* Problem details: Copy the data exactly. Images are to be left out.

* Supplied data:
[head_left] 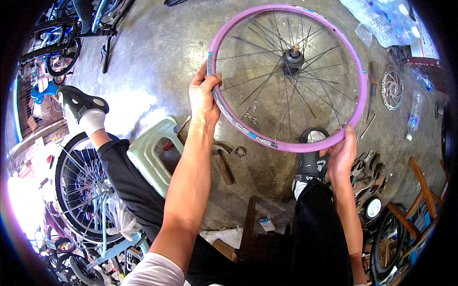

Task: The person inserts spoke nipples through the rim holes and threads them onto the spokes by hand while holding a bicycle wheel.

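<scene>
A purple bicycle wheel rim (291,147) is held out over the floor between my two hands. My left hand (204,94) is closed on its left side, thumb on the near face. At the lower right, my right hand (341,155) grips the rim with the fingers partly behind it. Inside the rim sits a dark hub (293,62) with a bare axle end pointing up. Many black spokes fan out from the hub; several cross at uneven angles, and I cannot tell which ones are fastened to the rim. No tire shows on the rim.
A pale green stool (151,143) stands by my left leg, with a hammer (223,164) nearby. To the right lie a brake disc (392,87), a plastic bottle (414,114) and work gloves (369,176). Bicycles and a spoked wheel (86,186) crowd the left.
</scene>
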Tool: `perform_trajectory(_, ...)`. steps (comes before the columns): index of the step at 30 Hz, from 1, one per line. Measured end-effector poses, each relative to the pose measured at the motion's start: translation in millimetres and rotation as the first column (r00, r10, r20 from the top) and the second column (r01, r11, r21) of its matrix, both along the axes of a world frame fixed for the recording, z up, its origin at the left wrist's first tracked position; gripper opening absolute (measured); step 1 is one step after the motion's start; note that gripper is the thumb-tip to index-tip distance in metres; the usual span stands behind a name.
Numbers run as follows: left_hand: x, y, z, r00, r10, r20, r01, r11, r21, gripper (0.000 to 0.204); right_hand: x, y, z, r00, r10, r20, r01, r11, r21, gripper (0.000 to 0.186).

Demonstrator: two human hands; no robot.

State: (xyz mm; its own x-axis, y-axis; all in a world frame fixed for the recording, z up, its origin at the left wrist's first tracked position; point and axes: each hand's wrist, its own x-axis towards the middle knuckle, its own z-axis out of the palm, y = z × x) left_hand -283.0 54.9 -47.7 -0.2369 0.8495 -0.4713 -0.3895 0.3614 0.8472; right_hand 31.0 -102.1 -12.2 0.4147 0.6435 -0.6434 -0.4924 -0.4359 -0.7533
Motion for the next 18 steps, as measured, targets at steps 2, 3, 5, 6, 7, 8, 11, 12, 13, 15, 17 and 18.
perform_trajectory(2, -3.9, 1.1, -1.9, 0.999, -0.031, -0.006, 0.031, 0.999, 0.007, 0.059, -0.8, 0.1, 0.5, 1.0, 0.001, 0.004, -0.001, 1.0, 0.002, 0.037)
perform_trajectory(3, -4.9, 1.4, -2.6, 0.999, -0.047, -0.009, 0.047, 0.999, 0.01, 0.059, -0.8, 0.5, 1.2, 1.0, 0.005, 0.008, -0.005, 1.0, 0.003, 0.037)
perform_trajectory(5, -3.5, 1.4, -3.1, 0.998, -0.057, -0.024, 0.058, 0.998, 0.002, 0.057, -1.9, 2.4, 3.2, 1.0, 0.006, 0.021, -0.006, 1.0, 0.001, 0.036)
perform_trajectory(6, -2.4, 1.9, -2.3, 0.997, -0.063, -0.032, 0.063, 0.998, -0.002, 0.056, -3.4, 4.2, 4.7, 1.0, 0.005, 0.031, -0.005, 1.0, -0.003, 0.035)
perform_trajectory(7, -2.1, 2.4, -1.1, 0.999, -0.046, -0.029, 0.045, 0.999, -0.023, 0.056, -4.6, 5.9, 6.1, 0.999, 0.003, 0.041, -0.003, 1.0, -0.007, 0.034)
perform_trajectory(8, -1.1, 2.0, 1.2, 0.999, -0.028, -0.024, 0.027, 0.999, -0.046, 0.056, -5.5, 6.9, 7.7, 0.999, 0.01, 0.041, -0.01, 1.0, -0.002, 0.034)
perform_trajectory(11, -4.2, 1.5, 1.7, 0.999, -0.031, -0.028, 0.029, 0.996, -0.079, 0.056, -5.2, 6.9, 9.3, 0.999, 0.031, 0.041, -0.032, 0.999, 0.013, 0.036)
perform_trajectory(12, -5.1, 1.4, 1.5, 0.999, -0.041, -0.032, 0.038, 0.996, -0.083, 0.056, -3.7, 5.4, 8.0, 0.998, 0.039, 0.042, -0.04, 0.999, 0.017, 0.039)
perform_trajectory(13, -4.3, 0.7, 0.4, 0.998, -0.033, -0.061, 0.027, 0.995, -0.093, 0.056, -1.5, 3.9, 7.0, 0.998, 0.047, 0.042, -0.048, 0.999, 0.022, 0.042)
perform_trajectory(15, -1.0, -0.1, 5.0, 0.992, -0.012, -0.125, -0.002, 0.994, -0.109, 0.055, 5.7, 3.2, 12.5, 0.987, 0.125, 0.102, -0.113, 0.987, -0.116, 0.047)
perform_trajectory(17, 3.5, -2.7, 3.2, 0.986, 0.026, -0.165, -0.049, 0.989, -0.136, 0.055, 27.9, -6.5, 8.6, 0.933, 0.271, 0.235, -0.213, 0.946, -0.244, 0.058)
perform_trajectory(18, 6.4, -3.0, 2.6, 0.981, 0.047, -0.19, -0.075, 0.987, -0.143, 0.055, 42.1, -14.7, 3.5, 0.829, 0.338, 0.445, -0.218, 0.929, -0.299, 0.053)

* Written response:
[head_left] 

Task: The person inserts spoke nipples through the rim holes and threads them onto the spokes by hand while holding a bicycle wheel.

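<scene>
A purple bicycle wheel rim (291,147) is held out over the floor between my two hands. My left hand (204,94) is closed on its left side, thumb on the near face. At the lower right, my right hand (341,155) grips the rim with the fingers partly behind it. Inside the rim sits a dark hub (293,62) with a bare axle end pointing up. Many black spokes fan out from the hub; several cross at uneven angles, and I cannot tell which ones are fastened to the rim. No tire shows on the rim.
A pale green stool (151,143) stands by my left leg, with a hammer (223,164) nearby. To the right lie a brake disc (392,87), a plastic bottle (414,114) and work gloves (369,176). Bicycles and a spoked wheel (86,186) crowd the left.
</scene>
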Tool: `perform_trajectory(_, ...)`. steps (comes before the columns): index of the step at 30 Hz, from 1, one per line. Measured end-effector poses, each relative to the pose measured at the motion's start: translation in millimetres and rotation as the first column (r00, r10, r20 from the top) and the second column (r01, r11, r21) of its matrix, both along the axes of a world frame fixed for the recording, z up, its origin at the left wrist's first tracked position; gripper opening absolute (measured); step 1 is one step after the motion's start; note that gripper is the thumb-tip to index-tip distance in metres; the usual span stands behind a name.
Numbers run as follows: left_hand: x, y, z, r00, r10, r20, r01, r11, r21, gripper (0.000 to 0.204); right_hand: x, y, z, r00, r10, r20, r01, r11, r21, gripper (0.000 to 0.186).

Demonstrator: two human hands; no robot.

State: (xyz mm; its own x-axis, y-axis; all in a world frame fixed for the recording, z up, its origin at the left wrist's first tracked position; point and axes: each hand's wrist, its own x-axis towards the middle knuckle, its own z-axis out of the palm, y = z × x) left_hand -283.0 54.9 -47.7 -0.2369 0.8495 -0.4713 -0.3895 0.3614 0.8472; right_hand 31.0 -102.1 -12.2 0.4147 0.6435 -0.6434 -0.4924 -0.4359 -0.7533
Motion for the next 18 steps, as measured, targets at steps 2, 3, 5, 6, 7, 8, 11, 12, 13, 15, 17 and 18.
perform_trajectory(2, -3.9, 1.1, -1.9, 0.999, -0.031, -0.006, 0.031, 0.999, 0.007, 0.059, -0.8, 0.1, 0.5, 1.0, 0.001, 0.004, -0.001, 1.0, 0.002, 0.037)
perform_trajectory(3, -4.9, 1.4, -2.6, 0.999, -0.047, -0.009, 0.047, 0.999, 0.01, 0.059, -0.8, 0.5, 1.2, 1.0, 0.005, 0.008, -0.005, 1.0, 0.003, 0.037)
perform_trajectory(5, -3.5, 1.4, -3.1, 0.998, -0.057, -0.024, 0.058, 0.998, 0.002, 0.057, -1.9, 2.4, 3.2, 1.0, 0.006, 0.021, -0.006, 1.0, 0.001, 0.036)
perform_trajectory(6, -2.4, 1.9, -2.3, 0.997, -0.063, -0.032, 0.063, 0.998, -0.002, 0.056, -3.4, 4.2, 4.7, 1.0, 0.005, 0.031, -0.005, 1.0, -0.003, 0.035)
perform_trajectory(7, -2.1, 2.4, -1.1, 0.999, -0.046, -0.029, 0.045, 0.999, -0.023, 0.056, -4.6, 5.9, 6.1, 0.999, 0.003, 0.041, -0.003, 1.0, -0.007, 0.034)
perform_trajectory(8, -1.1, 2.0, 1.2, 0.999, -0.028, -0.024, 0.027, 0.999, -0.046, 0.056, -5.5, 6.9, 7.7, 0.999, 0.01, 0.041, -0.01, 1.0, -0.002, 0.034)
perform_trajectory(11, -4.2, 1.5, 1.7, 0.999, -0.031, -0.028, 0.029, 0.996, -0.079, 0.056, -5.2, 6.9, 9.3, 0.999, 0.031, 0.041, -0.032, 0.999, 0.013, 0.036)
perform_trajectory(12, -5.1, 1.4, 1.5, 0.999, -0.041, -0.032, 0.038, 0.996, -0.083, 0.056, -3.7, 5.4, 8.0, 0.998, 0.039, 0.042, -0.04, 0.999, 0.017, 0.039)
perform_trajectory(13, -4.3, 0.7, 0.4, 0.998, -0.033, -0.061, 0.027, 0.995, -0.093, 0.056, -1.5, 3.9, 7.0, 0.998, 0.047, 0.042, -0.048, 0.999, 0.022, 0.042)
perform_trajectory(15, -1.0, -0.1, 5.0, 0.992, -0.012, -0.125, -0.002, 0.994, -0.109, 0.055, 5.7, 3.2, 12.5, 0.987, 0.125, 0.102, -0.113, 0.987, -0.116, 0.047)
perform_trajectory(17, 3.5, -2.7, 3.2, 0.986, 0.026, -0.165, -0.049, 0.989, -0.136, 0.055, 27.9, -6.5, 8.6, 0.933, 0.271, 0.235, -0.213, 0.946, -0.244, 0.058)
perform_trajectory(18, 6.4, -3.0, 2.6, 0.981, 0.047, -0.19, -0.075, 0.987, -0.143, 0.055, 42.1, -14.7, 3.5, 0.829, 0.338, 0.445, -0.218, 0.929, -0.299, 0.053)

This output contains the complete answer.